WHAT THE TASK ASKS: What is the number of lines in the data that contain "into"? Nothing besides that number, please.
§ §
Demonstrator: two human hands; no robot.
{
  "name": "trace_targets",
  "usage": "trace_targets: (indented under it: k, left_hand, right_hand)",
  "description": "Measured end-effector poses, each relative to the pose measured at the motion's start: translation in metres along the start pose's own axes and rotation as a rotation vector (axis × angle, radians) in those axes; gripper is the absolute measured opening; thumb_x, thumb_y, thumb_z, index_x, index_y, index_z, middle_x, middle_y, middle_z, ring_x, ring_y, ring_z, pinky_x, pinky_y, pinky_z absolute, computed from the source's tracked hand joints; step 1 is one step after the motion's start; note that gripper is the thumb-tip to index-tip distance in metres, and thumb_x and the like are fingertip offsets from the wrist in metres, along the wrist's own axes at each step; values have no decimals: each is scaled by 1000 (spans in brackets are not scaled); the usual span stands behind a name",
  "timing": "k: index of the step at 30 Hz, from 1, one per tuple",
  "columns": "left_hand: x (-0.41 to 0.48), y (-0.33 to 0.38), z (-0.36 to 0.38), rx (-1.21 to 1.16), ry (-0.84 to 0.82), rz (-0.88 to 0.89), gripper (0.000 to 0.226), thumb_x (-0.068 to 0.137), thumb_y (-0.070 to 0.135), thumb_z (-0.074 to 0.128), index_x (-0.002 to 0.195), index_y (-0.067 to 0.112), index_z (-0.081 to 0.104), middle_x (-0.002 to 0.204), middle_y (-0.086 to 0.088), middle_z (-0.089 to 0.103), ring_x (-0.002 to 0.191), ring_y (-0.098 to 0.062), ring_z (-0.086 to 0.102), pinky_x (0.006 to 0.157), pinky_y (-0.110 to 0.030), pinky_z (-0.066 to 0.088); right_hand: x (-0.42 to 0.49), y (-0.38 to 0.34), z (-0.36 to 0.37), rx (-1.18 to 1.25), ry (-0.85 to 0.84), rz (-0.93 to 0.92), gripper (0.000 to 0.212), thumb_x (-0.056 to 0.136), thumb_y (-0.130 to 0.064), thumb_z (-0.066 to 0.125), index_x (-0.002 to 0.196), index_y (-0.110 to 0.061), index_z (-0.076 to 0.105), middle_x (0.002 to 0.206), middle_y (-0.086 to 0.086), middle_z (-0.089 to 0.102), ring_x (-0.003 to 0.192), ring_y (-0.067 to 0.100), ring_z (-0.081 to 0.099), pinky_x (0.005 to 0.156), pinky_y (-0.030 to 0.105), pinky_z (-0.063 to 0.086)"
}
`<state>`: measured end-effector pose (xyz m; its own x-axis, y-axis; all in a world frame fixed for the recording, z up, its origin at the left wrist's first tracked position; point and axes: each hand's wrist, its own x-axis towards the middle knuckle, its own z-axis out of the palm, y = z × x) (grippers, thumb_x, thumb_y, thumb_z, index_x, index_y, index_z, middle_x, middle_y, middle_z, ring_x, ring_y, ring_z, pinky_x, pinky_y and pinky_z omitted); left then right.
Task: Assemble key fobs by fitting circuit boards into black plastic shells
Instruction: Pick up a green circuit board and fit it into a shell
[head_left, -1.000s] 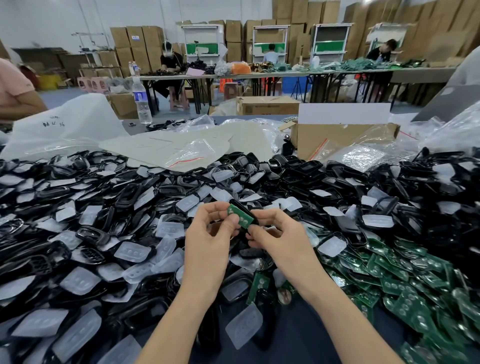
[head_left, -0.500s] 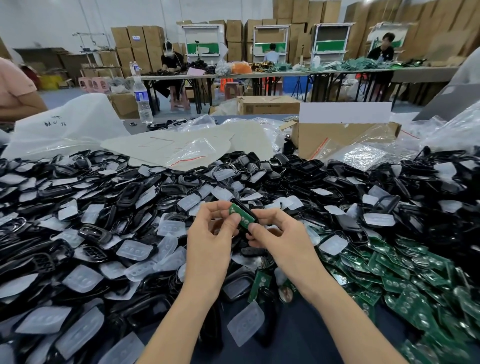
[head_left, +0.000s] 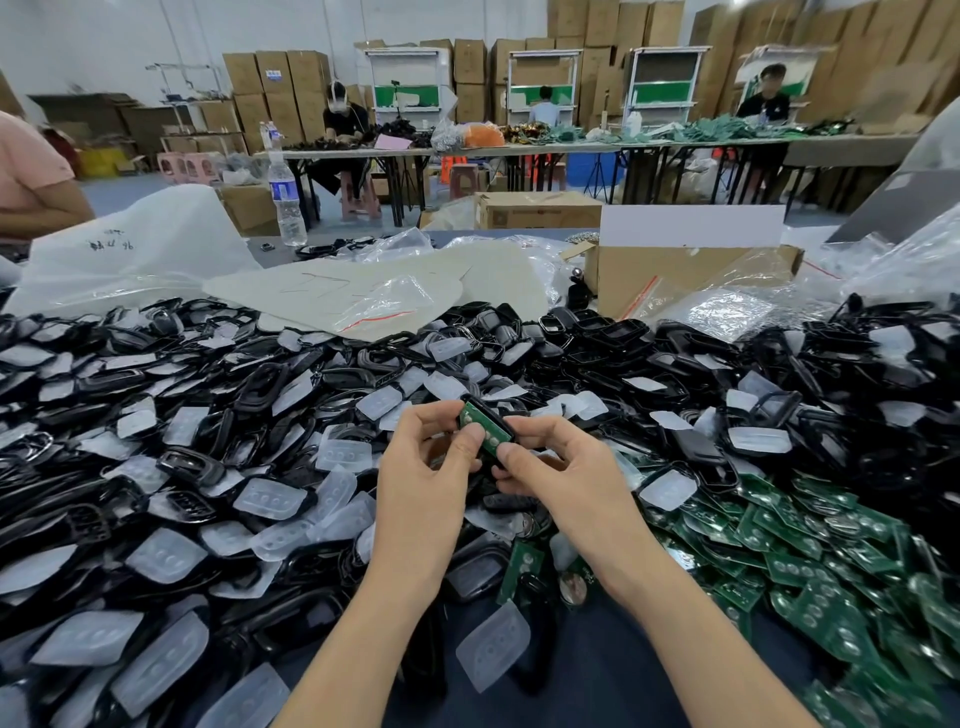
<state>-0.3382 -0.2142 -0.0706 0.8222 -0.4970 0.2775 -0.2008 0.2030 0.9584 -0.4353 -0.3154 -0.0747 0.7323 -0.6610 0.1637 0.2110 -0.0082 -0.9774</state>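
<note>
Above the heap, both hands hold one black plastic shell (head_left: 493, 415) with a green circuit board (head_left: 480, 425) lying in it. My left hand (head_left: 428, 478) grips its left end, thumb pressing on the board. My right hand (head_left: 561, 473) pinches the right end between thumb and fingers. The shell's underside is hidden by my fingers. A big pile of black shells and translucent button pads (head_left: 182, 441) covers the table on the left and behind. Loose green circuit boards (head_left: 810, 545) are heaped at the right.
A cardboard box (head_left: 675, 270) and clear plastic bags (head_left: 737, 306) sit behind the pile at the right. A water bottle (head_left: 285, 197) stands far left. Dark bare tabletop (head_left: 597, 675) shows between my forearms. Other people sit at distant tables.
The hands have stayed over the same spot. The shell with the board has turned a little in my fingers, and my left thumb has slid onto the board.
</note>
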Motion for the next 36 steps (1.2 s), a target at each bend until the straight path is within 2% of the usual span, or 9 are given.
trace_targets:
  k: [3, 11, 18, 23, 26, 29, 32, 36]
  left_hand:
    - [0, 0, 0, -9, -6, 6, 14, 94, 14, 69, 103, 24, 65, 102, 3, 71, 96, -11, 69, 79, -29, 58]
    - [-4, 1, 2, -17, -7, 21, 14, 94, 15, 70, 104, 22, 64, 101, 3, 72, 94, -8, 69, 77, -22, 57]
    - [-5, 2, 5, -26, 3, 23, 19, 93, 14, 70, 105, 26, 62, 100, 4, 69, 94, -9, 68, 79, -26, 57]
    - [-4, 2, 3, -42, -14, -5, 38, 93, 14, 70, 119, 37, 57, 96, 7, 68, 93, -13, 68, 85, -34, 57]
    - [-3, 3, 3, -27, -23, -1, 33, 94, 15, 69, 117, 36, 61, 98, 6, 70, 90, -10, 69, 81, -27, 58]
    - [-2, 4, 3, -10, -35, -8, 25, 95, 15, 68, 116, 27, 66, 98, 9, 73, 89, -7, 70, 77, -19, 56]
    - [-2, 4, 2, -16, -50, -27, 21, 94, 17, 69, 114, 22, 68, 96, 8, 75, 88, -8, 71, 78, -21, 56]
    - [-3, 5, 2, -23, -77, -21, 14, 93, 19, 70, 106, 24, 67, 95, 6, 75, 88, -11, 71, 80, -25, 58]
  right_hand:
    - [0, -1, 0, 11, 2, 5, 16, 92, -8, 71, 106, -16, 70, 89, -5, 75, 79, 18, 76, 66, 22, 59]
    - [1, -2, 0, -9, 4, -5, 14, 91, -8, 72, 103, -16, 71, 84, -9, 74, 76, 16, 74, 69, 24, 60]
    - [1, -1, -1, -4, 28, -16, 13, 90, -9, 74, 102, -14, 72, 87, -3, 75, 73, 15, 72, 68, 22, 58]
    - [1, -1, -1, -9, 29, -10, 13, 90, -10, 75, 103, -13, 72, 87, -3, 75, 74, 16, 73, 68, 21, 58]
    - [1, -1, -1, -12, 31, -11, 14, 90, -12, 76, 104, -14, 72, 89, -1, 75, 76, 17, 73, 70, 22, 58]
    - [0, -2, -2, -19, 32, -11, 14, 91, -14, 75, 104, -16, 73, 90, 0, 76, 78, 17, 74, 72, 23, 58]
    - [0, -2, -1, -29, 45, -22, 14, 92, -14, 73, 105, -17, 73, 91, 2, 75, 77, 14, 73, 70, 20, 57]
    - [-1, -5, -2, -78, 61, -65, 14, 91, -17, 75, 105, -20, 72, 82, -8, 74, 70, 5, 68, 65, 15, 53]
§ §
ANSWER TO THE EXERCISE: 2